Pire, il y a un "banquier", qui propose des sommes au candidat en fonction des sommes qui restent. Le candidat peut partir avec la somme offerte ou continuer à jouer. Regardez bien. Arthur, suitant d'hypocrisie, se met toujours du côté du candidat. Oui, Arthur VEUT que le candidat devienne milliardaire. Ce n'est pas comme si c'était sa propre production qui payait. Notez que le banquier propose toujours une somme inférieure à l'espérance de gain. C'est à dire que la banque proposera toujours une somme inférieure à la moyenne des boites restantes.

Le tout supporté par un public extatique et hilare, que je soupçonne d'être soit fortement alcoolisé, soit menacé par le Mossad de représailles s'ils ne jouent pas le jeu.

Et vous allez me dire qu'on a atteint le fond.
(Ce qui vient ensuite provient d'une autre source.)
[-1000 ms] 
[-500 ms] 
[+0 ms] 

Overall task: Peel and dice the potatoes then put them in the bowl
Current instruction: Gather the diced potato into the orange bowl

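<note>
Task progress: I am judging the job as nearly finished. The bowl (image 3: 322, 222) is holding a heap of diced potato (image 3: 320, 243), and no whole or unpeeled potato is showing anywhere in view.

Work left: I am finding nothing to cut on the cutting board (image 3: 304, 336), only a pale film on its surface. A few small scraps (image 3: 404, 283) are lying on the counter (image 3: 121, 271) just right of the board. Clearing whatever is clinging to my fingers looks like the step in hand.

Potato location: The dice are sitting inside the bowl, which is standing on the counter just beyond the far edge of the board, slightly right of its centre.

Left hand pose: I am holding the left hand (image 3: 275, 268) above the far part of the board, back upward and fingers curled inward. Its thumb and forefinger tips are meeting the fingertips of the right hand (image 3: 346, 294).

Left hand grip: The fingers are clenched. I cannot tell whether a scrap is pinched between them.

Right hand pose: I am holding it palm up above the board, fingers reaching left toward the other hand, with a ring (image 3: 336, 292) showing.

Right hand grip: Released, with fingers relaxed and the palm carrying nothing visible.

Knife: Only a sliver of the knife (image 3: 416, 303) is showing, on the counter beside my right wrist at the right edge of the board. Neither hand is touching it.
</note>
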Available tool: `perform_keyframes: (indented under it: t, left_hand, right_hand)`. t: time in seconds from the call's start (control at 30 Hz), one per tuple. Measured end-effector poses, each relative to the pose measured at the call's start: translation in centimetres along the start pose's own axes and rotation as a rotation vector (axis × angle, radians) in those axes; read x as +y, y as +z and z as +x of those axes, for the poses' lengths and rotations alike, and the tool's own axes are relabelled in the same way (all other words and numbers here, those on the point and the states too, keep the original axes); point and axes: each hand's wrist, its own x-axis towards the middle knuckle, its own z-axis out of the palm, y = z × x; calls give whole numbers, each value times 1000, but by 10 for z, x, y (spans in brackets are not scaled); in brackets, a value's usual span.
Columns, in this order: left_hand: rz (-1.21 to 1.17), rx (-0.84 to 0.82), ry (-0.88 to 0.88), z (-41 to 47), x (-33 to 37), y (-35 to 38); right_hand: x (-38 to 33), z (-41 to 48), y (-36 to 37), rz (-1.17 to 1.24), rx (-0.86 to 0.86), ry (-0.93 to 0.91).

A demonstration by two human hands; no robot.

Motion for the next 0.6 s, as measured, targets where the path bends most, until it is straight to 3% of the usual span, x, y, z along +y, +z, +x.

Non. Tristement pas. Parce qu'au moins, le jeu télévisé permet de gagner quelques deniers. Ils ont fait pire. Ils ont sorti un jeu vidéo. Si. Un jeu où on choisi des boîtes aléatoirement pour gagner une somme virtuelle. Pas de culture. Pas d'humour. Pas de scénario, de reflexe ou de réflexion.

Je ne pensais pas avoir à dire ça un jour, mais... Vincent Lagaf'... Reviens.

(1) ce passage n'est peut-être pas purement factuel.
(2) Arthur ou une source inépuisable de post sur ce blog. Mais c'est petit joueur.